In multiple sclerosis, Shh immunoreactivity is detected in remyelinating lesions in astrocytes, endothelial cells, and macrophages [218,222]. In a preclinical model of focal demyelination induced by lysolecithin injection in the corpus collosum (LPC), Ferent and colleagues reported that Shh expression is triggered in the oligodendrocyte lineage and promoted Hh pathway activation in both oligodendrocytes and microglia [113]. Following the cuprizone model, Gli1 is activated in oligodendrocyte precursor cells (OPC) which will be engaged in remyelination processes, suggesting that the Shh pathway may promote recovery [223]. Consistent with this, genetic overactivation of the Shh pathway in Ptch1 +/− mice reduces the clinical score of mice subjected to experimental autoimmune encephalopathy (EAE) [224]. Recently, Laouarem and colleagues showed that Smo activation in microglia is required to promote OPC differentiation during remyelination, suggesting a crosstalk between oligodendrocytes and microglia that support Shh functions [225]. Overexpression of the Shh ligand in the lesioned brain was also shown to increase OPC proliferation and decrease inflammation and astrogliosis, suggesting a neuroprotective function [113,224]. Interestingly, Macchi and colleagues demonstrated that HS immunoreactivity increases at the lesion site in the LPC model and suggested that HS concentrates Shh at the lesion site to promote its signaling activity [226]. Indeed, HS are necessary to promote Ptch1 expression in the brain parenchyma surrounding the lesion site. Consistent with this, ex vivo experiments revealed that only Shh carrying the CW sequence is able to bind to the parenchyma surrounding the lesion.

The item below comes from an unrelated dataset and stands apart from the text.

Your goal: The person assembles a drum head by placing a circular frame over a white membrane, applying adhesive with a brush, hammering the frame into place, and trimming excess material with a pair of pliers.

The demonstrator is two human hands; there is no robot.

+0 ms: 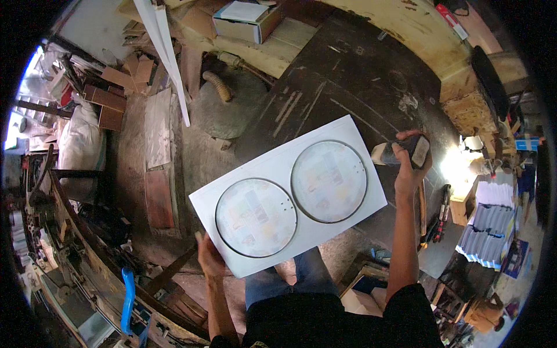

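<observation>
A white rectangular board (332, 129) is held up in front of me, tilted with its right end farther away. Two round dark-rimmed outlines sit side by side on it, with faint printed pictures inside and a few small dots or holes near their right edges. My left hand (210, 256) grips the board's near left corner, its fingers partly hidden behind it. Beyond the board's right end, my right hand (404, 155) is closed on a dark blocky tool (419, 149) with pale end faces; its exact kind is unclear. Under both lies a dark worktable (354, 69).
Stacks of printed sheets (488, 217) stand at the right by a bright light. Long-handled tools (442, 214) lie near the table's right side. A ribbed hose (217, 87), cardboard pieces (139, 71) and a white sack (80, 136) are at the left. A blue curved handle (127, 298) rises at lower left.
</observation>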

5. Challenges and Perspectives

During nervous system development, Shh functions rely on the production of the Shh ligand by different sources and its delivery to receiving cells via multiple transport mechanisms. Accumulating evidence has shown that Shh gradient establishment is far more complex than a simple diffusion from a ligand release in the extracellular space. Indeed, the theory of passive diffusion has recently been reconsidered using in vitro models [40]. In this review, we have described the different sources of Shh during neurodevelopment and the different known ways the protein can be distributed. Further investigations will be necessary to determine whether these distinct Shh delivery and trafficking ways are engaged from distinct cell sources and how they affect gradient formations. Direct Shh transport through cell–cell interaction (cytonemes or axonal vesicular transport) versus indirect transport (i.e., passive diffusion or EV transport) might differentially contribute to various Shh-dependent responses.
First, it is conceivable that these different trafficking mechanisms do not allow the delivery of the same amount of ligand. For instance, direct transport through cytonemes was only described between producing cells and adjacent receiving cells and could allow the delivery of a large amount of ligand in a very defined and targeted space. Conversely, extracellular vesicles carrying Shh might travel long distances in the CSF to reach target cells in remote regions which may receive less ligand. The relationship between different modes of diffusion and the downstream signaling pathway also remains to be explored. Proximal sources or transport through direct cell–cell interaction may affect canonical or non-canonical responses involved in distinct processes differently than CSF-derived Shh.
It is noteworthy that most of the studies investigating Shh transport mechanisms used canonical-related readouts of Shh pathway activation, which are mainly involved in proliferation, differentiation, and cell fate decisions. How neuronal migration or axon guidance is controlled by a specific Shh diffusion model is still unknown. Many questions are still to be answered: How long-range and how stable is the Shh distribution in a living and developing embryo? How are EVs delivered throughout the tissues? Is one way of distributing Shh associated with one specific source? Are producing cells able to use several distribution modalities?
Although the development of new experimental paradigms, such as organoids, will help us address some of these questions, a few technical challenges may be hard to overcome. For instance, disrupting a specific transport mechanism responsible for Shh delivery is difficult since it may also affect the transport of other proteins, such as morphogens and growth factors. In addition, it is possible that long-range delivery of Shh may rely on a combination of transport mechanisms. Nevertheless, a genetic approach could be used to determine how specific source cells can affect Shh-responses at short versus long distance in vivo.
Exploring how Shh gradients are formed and maintained via different modalities and from various sources is an exciting challenge. Importantly, answering these questions will not only improve our fundamental understanding of the rules of neurodevelopment but may also open the door to new therapeutic strategies.

Author Contributions

Conceptualization and writing, S.D., T.D.G. and J.F.; figure design S.D. (Figure 3) and T.D.G. (Figure 1 and Figure 3). All authors have read and agreed to the published version of the manuscript.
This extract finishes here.